Assigned task: Write out the whole listing again, exactly.
-- Material provided follows --
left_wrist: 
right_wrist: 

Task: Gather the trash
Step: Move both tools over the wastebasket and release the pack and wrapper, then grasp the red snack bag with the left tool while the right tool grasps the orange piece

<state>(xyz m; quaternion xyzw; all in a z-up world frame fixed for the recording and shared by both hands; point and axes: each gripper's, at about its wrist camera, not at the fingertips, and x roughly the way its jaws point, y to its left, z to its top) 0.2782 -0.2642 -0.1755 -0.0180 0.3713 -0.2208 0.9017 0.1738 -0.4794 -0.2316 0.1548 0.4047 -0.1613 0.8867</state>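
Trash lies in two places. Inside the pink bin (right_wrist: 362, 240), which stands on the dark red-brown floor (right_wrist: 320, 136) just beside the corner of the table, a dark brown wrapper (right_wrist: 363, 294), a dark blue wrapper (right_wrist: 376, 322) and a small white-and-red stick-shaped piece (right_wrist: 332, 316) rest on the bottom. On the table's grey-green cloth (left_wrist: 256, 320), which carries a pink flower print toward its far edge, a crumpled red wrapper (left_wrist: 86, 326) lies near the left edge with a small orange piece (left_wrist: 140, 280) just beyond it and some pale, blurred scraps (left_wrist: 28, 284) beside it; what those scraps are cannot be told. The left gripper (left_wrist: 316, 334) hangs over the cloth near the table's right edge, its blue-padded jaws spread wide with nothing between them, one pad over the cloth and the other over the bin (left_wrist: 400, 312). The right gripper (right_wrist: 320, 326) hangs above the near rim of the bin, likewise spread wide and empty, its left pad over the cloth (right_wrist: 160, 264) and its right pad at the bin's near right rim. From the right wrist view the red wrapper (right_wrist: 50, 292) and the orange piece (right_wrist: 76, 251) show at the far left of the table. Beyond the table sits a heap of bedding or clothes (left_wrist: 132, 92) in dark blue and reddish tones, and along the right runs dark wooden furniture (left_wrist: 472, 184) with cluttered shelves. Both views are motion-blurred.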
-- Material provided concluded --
Answer space:
left_wrist: 
right_wrist: 

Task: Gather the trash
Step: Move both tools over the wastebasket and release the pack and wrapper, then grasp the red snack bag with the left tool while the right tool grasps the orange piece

<state>(xyz m; quaternion xyzw; all in a z-up world frame fixed for the recording and shared by both hands; point and axes: each gripper's, at about its wrist camera, not at the fingertips, and x roughly the way its jaws point, y to its left, z to its top) 0.2782 -0.2642 -0.1755 -0.0180 0.3713 -0.2208 0.9017 0.1738 -0.4794 -0.2316 0.1548 0.4047 -0.1613 0.8867</state>
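Trash lies in two places. Inside the pink bin (right_wrist: 362, 240), which stands on the dark red-brown floor (right_wrist: 320, 136) just beside the corner of the table, a dark brown wrapper (right_wrist: 363, 294), a dark blue wrapper (right_wrist: 376, 322) and a small white-and-red stick-shaped piece (right_wrist: 332, 316) rest on the bottom. On the table's grey-green cloth (left_wrist: 256, 320), which carries a pink flower print toward its far edge, a crumpled red wrapper (left_wrist: 86, 326) lies near the left edge with a small orange piece (left_wrist: 140, 280) just beyond it and some pale, blurred scraps (left_wrist: 28, 284) beside it; what those scraps are cannot be told. The left gripper (left_wrist: 316, 334) hangs over the cloth near the table's right edge, its blue-padded jaws spread wide with nothing between them, one pad over the cloth and the other over the bin (left_wrist: 400, 312). The right gripper (right_wrist: 320, 326) hangs above the near rim of the bin, likewise spread wide and empty, its left pad over the cloth (right_wrist: 160, 264) and its right pad at the bin's near right rim. From the right wrist view the red wrapper (right_wrist: 50, 292) and the orange piece (right_wrist: 76, 251) show at the far left of the table. Beyond the table sits a heap of bedding or clothes (left_wrist: 132, 92) in dark blue and reddish tones, and along the right runs dark wooden furniture (left_wrist: 472, 184) with cluttered shelves. Both views are motion-blurred.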

The answer is complete.